══ Material provided ══

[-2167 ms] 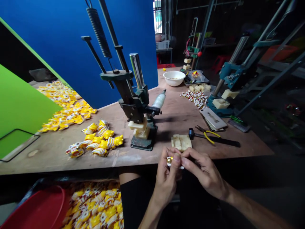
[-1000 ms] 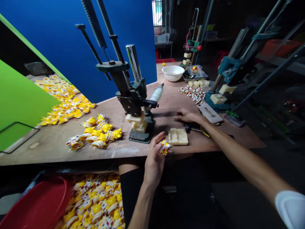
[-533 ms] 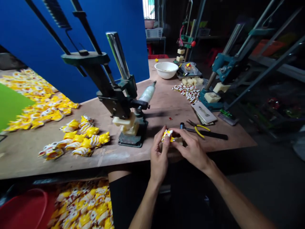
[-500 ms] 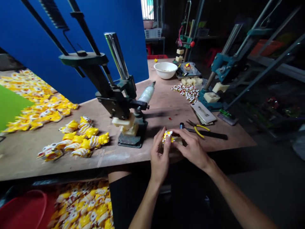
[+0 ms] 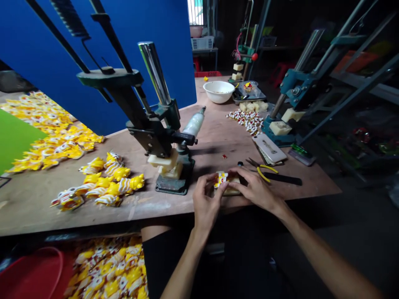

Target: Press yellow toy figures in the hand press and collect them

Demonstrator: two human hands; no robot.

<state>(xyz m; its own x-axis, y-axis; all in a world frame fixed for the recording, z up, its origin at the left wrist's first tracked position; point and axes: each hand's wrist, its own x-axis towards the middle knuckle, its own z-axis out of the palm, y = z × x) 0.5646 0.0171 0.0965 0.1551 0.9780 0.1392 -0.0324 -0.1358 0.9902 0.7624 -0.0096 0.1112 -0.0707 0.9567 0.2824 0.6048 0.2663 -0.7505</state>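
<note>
A small yellow-and-white printed figure (image 5: 221, 179) sits between my hands, on or just above a cream mould block (image 5: 232, 192) that my fingers mostly hide. My left hand (image 5: 207, 199) grips the figure's left side with fingers and thumb. My right hand (image 5: 255, 190) presses in from the right, its fingertips on the figure. Just beyond my right hand lie yellow-handled pliers (image 5: 263, 173) and a black-handled mallet (image 5: 282, 179) on the wooden workbench (image 5: 199, 203).
A green hand press (image 5: 156, 128) with cream blocks stands left of my hands. Beyond it lie heaps of yellow figures (image 5: 109, 182). Farther back are a white bowl (image 5: 218, 91), a tray, small red-and-white pieces and a second press (image 5: 293, 89). A red basin (image 5: 31, 276) and more figures sit below the bench.
My right hand has come back from the far side of the bench to join my left. Both hands have brought the figure down over the cream block.
</note>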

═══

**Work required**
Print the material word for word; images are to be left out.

**Solution for this task**
[-2167 ms] 
[-1000 ms] 
[-533 ms] 
[-500 ms] 
[+0 ms] 

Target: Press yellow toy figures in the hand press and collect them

Demonstrator: two human hands; no robot.

<state>(xyz m; its own x-axis, y-axis; all in a world frame fixed for the recording, z up, its origin at the left wrist's first tracked position; point and axes: each hand's wrist, its own x-axis towards the middle knuckle, its own z-axis out of the palm, y = z × x) 0.5646 0.0171 0.0965 0.1551 0.9780 0.1392 -0.0324 -0.1358 0.9902 0.7624 -0.0096 0.1112 -0.0707 0.9567 0.2824 0.6048 0.2663 -0.7505</state>
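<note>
A small yellow-and-white printed figure (image 5: 221, 179) sits between my hands, on or just above a cream mould block (image 5: 232, 192) that my fingers mostly hide. My left hand (image 5: 207, 199) grips the figure's left side with fingers and thumb. My right hand (image 5: 255, 190) presses in from the right, its fingertips on the figure. Just beyond my right hand lie yellow-handled pliers (image 5: 263, 173) and a black-handled mallet (image 5: 282, 179) on the wooden workbench (image 5: 199, 203).
A green hand press (image 5: 156, 128) with cream blocks stands left of my hands. Beyond it lie heaps of yellow figures (image 5: 109, 182). Farther back are a white bowl (image 5: 218, 91), a tray, small red-and-white pieces and a second press (image 5: 293, 89). A red basin (image 5: 31, 276) and more figures sit below the bench.
My right hand has come back from the far side of the bench to join my left. Both hands have brought the figure down over the cream block.
</note>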

That finishes the exercise, with nothing more to add.